ABSTRACT
We examined high school geometry students’ written work on four proof tasks where they posed a conjecture, drafted an argument, provided written critiques, then revised their argument based on peer feedback. Students’ written work across the tasks was analyzed to determine whether the instructional sequence supported them in improving their arguments and attending to key aspects of proof (justifications, generality, clarity, structure). Claim-level analysis for each of the key aspects revealed minor changes between students’ draft and revised arguments with results varying by task. That said, students attended to the key aspects of proof through the critiques they provided each other with most critiques, if appropriately addressed, having the potential to help improve the draft argument. Students’ reflections also showed this process helped them think about the clarity and level of detail in their arguments. Implications for this study include the benefits of providing proof tasks that offer fewer supports for students, alongside multi-faceted analysis of their written arguments, in terms of providing insights into students’ current understanding of proof.
Disclosure Statement
No potential conflict of interest was reported by the author(s).
Correction Statement
This article has been corrected with minor changes. These changes do not impact the academic content of the article.
Notes
1 The sum of the angles in a triangle had been previously established as true in the classroom, so we did not want students to prove this conjecture. As a result, there was only one conjecture related to the provided image that could be proven.
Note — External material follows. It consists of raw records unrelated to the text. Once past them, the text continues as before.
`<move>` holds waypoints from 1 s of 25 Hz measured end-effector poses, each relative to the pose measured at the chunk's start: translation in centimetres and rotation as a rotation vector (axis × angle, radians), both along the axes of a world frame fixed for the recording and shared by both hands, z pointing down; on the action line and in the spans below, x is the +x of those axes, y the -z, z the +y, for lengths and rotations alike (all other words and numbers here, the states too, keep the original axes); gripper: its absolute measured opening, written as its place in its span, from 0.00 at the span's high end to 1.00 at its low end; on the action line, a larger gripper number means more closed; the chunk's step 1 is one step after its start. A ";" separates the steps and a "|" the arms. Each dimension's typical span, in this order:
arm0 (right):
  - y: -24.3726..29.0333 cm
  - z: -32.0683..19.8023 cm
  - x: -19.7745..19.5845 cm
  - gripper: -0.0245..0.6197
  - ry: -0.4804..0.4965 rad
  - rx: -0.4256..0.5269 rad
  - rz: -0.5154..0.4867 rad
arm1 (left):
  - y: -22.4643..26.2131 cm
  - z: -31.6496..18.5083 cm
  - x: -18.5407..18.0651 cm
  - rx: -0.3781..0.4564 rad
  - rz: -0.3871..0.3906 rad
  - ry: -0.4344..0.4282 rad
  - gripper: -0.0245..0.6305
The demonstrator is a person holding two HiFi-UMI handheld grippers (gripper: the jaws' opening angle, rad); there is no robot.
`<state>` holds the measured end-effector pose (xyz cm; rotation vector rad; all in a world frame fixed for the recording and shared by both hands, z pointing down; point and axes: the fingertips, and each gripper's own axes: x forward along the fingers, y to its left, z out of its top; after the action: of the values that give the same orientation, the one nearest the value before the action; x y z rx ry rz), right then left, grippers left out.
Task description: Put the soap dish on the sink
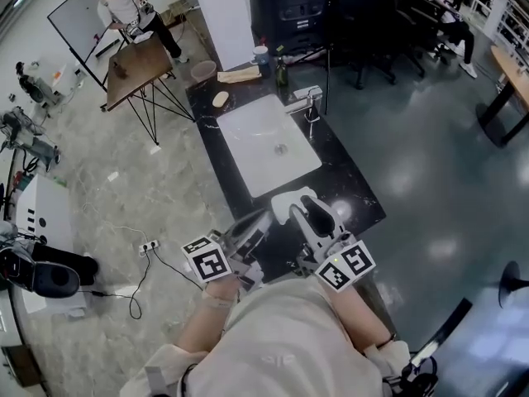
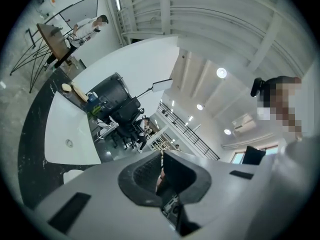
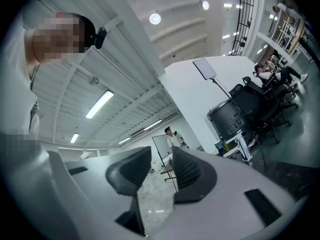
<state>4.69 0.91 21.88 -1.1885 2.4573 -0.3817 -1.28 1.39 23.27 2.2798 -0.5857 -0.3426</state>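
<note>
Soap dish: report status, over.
Left tongs shut, empty. Right tongs open, empty. White dish on counter by sink's near edge, unheld. Nothing blocking it.

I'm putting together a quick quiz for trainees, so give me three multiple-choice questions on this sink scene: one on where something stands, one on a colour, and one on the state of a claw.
1. In the head view, on which side of the white basin does the faucet stand?
A. its left side
B. its right side
C. its near end

2. What colour is the counter around the basin?
A. black
B. wood brown
C. white

3. How does the left claw stand?
A. wide open
B. shut, with nothing between its jaws
C. shut on a bottle

Answers:
1. B: the faucet stands at the basin's right edge, towards its far end.
2. A: a dark, glossy black top frames the white basin on all sides.
3. B: the left gripper view shows the two pads together and nothing held.
</note>
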 end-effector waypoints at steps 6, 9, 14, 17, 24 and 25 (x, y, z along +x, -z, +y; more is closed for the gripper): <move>-1.1 -0.7 -0.4 0.80 0.013 -0.021 0.009 | -1.2 -0.6 0.1 -0.038 0.045 -0.012 0.95; -1.4 -0.9 -0.8 0.81 0.017 -0.032 0.015 | -1.4 -0.6 0.3 -0.051 0.053 -0.038 0.95; -2.0 -1.5 -1.3 0.81 0.031 -0.055 0.004 | -2.1 -0.8 0.1 -0.065 0.027 -0.040 0.95; -2.3 -1.6 -1.2 0.81 0.025 -0.062 0.003 | -2.5 -0.8 0.0 -0.067 0.014 -0.041 0.95; -2.8 -1.4 -0.8 0.81 0.001 -0.090 -0.006 | -3.1 -0.8 0.3 -0.092 0.012 -0.059 0.95; -2.8 -1.3 -0.7 0.81 -0.004 -0.094 -0.006 | -3.2 -0.7 0.4 -0.096 0.013 -0.064 0.95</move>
<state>4.04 -0.42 24.71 -1.2282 2.4554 -0.5037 -0.85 0.72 26.46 2.1972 -0.5099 -0.2916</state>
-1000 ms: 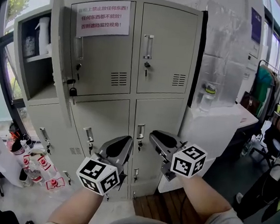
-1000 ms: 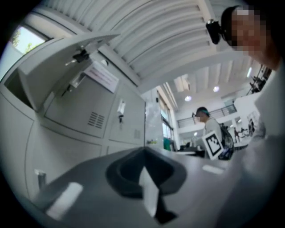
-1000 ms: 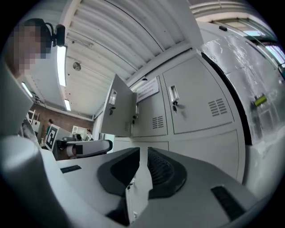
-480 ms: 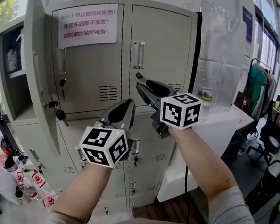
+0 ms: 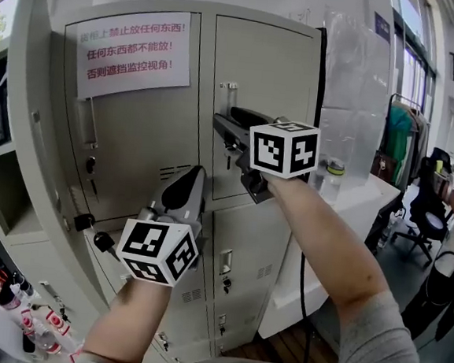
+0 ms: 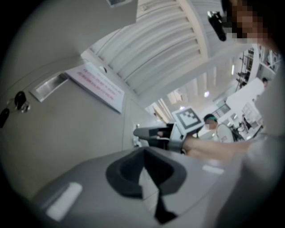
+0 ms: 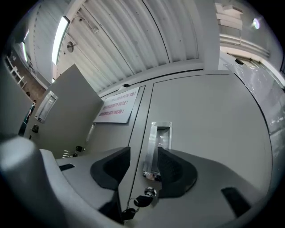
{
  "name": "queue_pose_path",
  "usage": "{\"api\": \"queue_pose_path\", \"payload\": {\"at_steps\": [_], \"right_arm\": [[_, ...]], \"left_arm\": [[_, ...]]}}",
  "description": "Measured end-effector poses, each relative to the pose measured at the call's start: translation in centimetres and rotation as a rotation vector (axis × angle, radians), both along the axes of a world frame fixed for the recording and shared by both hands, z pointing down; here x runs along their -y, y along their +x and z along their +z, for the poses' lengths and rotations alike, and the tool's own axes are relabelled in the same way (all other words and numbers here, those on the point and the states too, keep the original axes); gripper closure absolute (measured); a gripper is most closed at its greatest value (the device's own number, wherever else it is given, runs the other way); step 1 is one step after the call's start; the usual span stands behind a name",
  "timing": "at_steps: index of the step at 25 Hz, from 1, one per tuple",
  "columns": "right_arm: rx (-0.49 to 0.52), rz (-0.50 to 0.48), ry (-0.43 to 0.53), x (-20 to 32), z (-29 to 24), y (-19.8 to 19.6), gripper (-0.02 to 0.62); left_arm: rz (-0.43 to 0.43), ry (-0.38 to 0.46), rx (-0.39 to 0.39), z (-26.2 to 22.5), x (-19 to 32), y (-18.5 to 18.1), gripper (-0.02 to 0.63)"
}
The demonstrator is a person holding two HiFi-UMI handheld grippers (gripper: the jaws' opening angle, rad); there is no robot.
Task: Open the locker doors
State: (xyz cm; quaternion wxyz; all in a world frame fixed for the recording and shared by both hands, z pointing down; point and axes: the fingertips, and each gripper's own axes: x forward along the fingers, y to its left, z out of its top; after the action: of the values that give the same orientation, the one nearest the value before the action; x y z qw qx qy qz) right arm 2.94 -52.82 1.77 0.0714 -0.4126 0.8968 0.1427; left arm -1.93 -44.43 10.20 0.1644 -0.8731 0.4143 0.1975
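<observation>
Right tool (image 5: 219,123) is up at the upper-right locker door (image 5: 284,71), centre of the head view, lined up on its handle (image 5: 228,98). I judge that door is next. Its jaws have just been opening. The right gripper view shows them apart with the handle (image 7: 156,144) between the pads, not pinched. That view also catches a key (image 7: 141,200) hanging in the lock just under the handle, which the head view hides behind the tool's own body. Left tool (image 5: 189,180) sits lower, centre-left, jaws together on nothing, probably parked clear of the door swing. The left gripper view looks up the door face past the notice (image 6: 95,84) and sees the right tool (image 6: 138,132) side-on. Only the head view shows the far-left door (image 5: 26,135) standing open and the lower doors (image 5: 249,246) closed.
</observation>
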Motion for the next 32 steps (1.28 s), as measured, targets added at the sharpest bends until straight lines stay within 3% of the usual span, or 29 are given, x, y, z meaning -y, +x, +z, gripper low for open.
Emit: {"api": "queue_pose_path", "payload": {"at_steps": [8, 18, 24, 28, 32], "right_arm": [[0.001, 0.025, -0.033, 1.4, 0.0, -1.4, 0.417], [0.042, -0.163, -0.082, -3.0, 0.2, 0.3, 0.434], [0.037, -0.275, -0.041, -10.1, 0.3, 5.9, 0.440], [0.002, -0.273, 0.013, -13.7, 0.2, 12.0, 0.460], [-0.021, -0.260, 0.032, -15.5, 0.4, 17.8, 0.439]], "left_arm": [[0.081, -0.001, 0.037, 1.1, 0.3, 0.8, 0.601], [0.046, -0.037, 0.040, 2.4, -1.3, 2.2, 0.601], [0.030, -0.068, 0.038, 3.1, -5.0, 6.1, 0.601], [0.024, -0.089, 0.040, 3.7, -7.3, 9.4, 0.601], [0.020, -0.097, 0.047, 4.1, -9.4, 12.2, 0.601]]}}
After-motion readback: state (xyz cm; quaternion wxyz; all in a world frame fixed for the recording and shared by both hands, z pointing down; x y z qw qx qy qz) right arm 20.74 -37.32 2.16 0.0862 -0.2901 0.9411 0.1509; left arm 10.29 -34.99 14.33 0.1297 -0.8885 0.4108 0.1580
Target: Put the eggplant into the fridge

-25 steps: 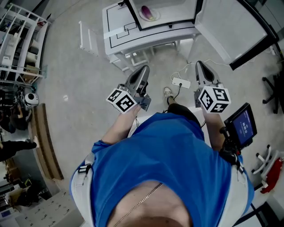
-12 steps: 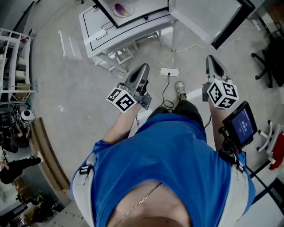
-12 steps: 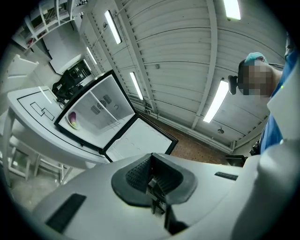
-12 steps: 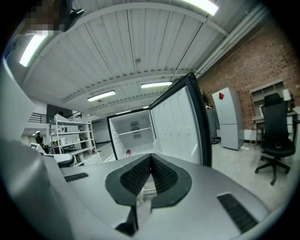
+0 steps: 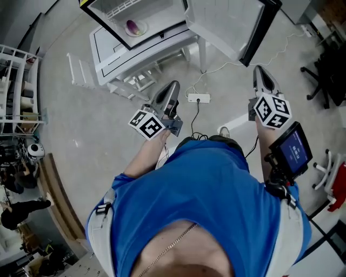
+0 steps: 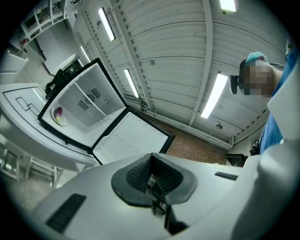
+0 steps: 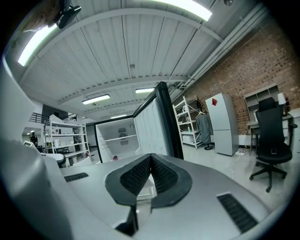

2 We also coded students’ arguments holistically for their mathematical structure. Since 65 of the 68 arguments contained structural gaps, we chose to exclude this analysis from our paper.
3 While diagrams are not intended to be used as justification, prior studies have found students use aspects of diagrams as justification when verbally explaining a proof (Karaman, Citation2017) and view measurement of examples as sufficient to determine the validity of a conjecture (e.g., Chazan, Citation1993).